First though I’d like to be perfectly clear that the issue under consideration is whether there is some pedagogical benefit to reading original thinkers as opposed to modern summaries (of either the original thinker or simply the current state of the discipline). There is no accounting for taste so if you simply have some Plato fetish or like the way reading Plato makes you feel sophisticated you might find it more enjoyable to read Plato rather than more modern work just as someone else might prefer to have their philosophical arguments interspersed in Harry Potter slash. Also if your interest is in original historical research then influential works are a reasonable thing to read1 but again the question at hand is the benefit of reading original works by great thinkers to the advancement of the discipline itself not it’s history or the practitioners feelings of sophistication.
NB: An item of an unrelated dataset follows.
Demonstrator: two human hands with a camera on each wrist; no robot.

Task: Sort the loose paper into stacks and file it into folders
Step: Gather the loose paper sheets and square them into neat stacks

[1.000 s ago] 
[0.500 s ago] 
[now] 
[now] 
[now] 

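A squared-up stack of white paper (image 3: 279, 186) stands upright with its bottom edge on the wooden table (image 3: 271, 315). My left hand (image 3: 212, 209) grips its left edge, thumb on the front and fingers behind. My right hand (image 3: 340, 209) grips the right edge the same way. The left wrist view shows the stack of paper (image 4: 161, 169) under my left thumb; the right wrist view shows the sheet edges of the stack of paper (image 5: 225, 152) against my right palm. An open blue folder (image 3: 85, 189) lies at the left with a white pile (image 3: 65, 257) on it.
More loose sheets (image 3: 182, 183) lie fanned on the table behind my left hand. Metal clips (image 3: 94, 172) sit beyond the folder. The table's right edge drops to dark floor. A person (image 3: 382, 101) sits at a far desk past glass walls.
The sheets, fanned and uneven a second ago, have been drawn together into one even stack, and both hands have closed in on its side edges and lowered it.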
With this point clear let’s examine what Tyler Cowen has to say point by point.

1. Secondary sources are unreliable and they do not capture or understand many of the original insights. To remove it from the distant past, what I get from John Rawls or Robert Nozick is quite distinct from what I get from their distillers.

So what? The standard isn’t whether a latter distillation captures the exact content but whether it’s a more effective way to gain understanding. Reading a modern calculus book is extremely different from reading the original Newton. Newton’s notions of infinitesimals and fluxions have been excisced wholesale and replaced with the modern notions of limits and epsilon-delta proofs and that’s a huge improvement in the ability of calculus books to convey understanding.

2. Truly great thinkers require numerous distillers. Can you read just one book on Keynes? No. So you have to read a few. Shouldn’t one of these then be Keynes himself? Yes.

This presupposes the goal is to understand what Keynes thought. Keynes was a brilliant economist but he was just as human as the rest of us and some of his ideas were simply confused or poorly thought out. The benefit of later distillers is to transmit the insights while avoiding the confusions, so no, one of these shouldn’t be Keynes himself.

I mean imagine Keynes was really a highlander and was still alive and at the height of his intellectual powers. Who would it be more beneficial to read the 1936 Keynes or the 2010 Keynes who has used the intervening years to excise the confused parts of The General Theory and find more lucid explanations of the key insights? Surely it’s the 2010 Keynes who would (likely) provide the better explanation (if you disagree would you go back to his half-assembled notes? Further?). Yet surely if Keynes could improve on his own work than (as the goal is to convey economic ideas not Keynes personal beliefs) surely others could as well, especially when the benefit from the collaboration and exchange of ideas provided the academic discipline.

3. The errors of top thinkers are often more interesting and instructive than their successes. Distillers have a hard time capturing these errors and their fruitfulness.

But that’s the wrong comparison. The right comparison is whether it’s more useful to build upon the work of past greats and digest this new material including the mistakes made by those who have built upon the great thinkers of the past than to spend time digesting the errors of the past. Obviously if it was costless one would read every book on the subject but the key question question is would the time spent exploring the errors made by Keynes be better spent exploring later work that builds upon his insights.. The reason it’s so tempting to advocate reading originals is that we don’t properly take into account the opportunity costs incurred reading those originals.

Moreover, given that there is only so much time for students (or professors) to devote to learning a subject either one must give up totally on the idea of making progress or admit that it’s sometimes more effective to substitute modern materials for some works of great thinkers. Hence this argument either proves too much (progress is impossible because it’s always better to learn from the mistakes of past great thinkers) or proves nothing at all since we continuously make beneficial trade offs of replacing originals with more modern works.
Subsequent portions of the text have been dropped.